## DATA LISTING
=== Begin Enclosure ===

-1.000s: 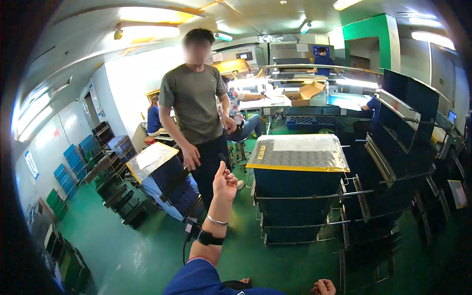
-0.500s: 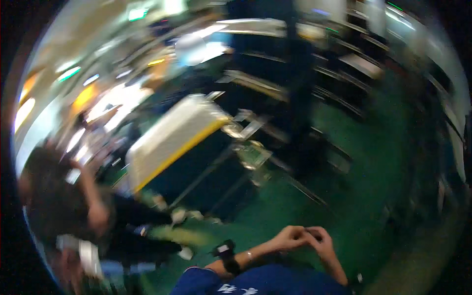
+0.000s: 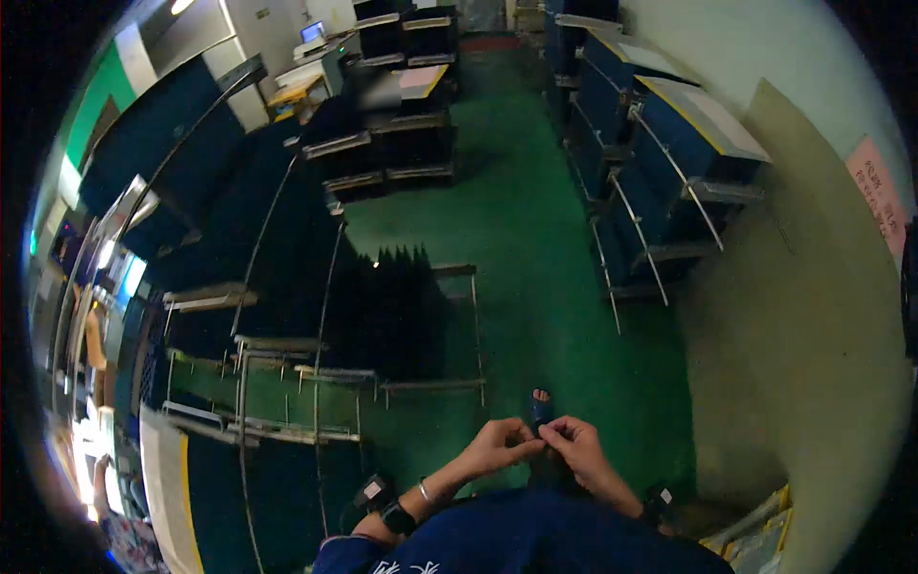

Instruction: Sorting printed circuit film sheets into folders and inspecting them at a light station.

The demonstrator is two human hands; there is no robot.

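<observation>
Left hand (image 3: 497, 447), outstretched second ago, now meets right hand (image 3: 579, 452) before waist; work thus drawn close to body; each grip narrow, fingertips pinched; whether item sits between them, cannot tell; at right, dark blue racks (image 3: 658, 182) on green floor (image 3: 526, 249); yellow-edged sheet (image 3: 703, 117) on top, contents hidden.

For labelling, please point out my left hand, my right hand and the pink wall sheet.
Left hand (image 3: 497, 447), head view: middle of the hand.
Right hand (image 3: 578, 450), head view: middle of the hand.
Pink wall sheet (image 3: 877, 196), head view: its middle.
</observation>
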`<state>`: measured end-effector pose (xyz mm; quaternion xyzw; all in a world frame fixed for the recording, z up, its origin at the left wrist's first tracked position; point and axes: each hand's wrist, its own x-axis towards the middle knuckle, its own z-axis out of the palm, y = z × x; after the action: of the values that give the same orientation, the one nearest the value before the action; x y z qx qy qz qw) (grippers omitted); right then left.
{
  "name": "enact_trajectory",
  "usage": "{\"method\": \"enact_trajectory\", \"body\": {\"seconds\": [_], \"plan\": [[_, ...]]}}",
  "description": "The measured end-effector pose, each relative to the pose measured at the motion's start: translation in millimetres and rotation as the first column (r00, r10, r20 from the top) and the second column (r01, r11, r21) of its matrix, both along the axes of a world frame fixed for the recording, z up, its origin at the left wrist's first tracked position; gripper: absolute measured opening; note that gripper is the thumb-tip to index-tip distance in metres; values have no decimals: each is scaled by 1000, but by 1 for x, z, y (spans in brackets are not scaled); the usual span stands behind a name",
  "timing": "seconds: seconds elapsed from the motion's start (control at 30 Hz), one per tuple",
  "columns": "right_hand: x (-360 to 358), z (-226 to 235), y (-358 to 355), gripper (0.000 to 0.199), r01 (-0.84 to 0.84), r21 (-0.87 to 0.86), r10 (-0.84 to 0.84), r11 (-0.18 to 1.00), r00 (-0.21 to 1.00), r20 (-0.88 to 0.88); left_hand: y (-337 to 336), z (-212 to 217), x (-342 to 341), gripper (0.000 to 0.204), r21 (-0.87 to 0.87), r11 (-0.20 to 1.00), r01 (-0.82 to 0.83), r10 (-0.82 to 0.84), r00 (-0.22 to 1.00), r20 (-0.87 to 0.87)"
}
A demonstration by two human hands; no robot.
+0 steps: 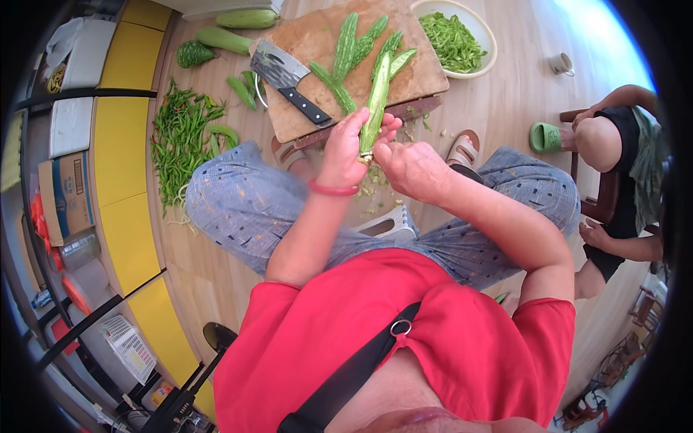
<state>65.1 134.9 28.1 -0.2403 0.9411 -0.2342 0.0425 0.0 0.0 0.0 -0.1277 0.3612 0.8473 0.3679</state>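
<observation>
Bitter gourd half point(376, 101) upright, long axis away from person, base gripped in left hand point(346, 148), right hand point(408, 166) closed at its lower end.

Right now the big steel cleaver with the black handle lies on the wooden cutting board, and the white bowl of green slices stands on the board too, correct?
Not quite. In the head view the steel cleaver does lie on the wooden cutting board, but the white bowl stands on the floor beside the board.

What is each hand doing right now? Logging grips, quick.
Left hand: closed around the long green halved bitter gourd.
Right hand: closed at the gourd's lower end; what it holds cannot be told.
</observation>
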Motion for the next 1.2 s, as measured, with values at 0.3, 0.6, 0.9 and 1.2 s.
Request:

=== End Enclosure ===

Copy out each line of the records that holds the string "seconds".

## EXERCISE RESPONSE
  "usage": "{\"method\": \"enact_trajectory\", \"body\": {\"seconds\": [_], \"plan\": [[_, ...]]}}",
  "timing": "seconds: seconds elapsed from the motion's start (control at 30 Hz), one per tuple",

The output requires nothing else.